_Requirement_:
Lines in the listing that hold the string "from" need to be tallied, and the total given alone.

_Given information_:

══════════

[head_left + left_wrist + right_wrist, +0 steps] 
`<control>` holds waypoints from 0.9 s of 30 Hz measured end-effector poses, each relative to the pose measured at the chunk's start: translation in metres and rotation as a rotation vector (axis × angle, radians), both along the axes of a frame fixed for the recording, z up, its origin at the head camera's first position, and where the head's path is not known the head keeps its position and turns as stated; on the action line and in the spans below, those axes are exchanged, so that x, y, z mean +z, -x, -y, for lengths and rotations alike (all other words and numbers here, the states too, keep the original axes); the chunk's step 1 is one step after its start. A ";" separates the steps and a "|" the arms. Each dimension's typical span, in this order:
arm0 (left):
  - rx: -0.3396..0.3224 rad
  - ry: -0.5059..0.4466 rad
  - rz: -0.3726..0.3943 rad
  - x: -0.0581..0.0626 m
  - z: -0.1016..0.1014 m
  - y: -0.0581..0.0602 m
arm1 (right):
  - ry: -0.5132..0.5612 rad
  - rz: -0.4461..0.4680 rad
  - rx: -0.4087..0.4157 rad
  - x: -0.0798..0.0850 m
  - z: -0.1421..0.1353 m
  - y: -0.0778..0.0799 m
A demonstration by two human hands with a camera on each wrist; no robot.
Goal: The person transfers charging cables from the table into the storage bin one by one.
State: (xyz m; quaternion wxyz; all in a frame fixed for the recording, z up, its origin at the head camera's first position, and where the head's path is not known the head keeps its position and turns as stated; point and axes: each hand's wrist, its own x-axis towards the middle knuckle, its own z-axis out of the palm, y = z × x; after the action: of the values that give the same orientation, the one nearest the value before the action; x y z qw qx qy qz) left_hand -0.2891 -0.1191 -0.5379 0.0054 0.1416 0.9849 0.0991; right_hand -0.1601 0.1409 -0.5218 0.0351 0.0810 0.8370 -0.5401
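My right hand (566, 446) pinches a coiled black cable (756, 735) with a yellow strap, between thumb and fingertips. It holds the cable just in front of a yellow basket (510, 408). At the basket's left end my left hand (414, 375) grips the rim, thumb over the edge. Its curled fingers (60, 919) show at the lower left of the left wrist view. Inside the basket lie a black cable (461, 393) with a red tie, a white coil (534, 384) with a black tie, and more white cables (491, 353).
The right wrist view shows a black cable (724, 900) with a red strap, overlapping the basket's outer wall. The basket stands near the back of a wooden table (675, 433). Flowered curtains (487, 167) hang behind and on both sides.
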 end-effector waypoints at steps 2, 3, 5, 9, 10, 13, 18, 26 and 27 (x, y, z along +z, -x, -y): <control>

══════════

_Task result_:
2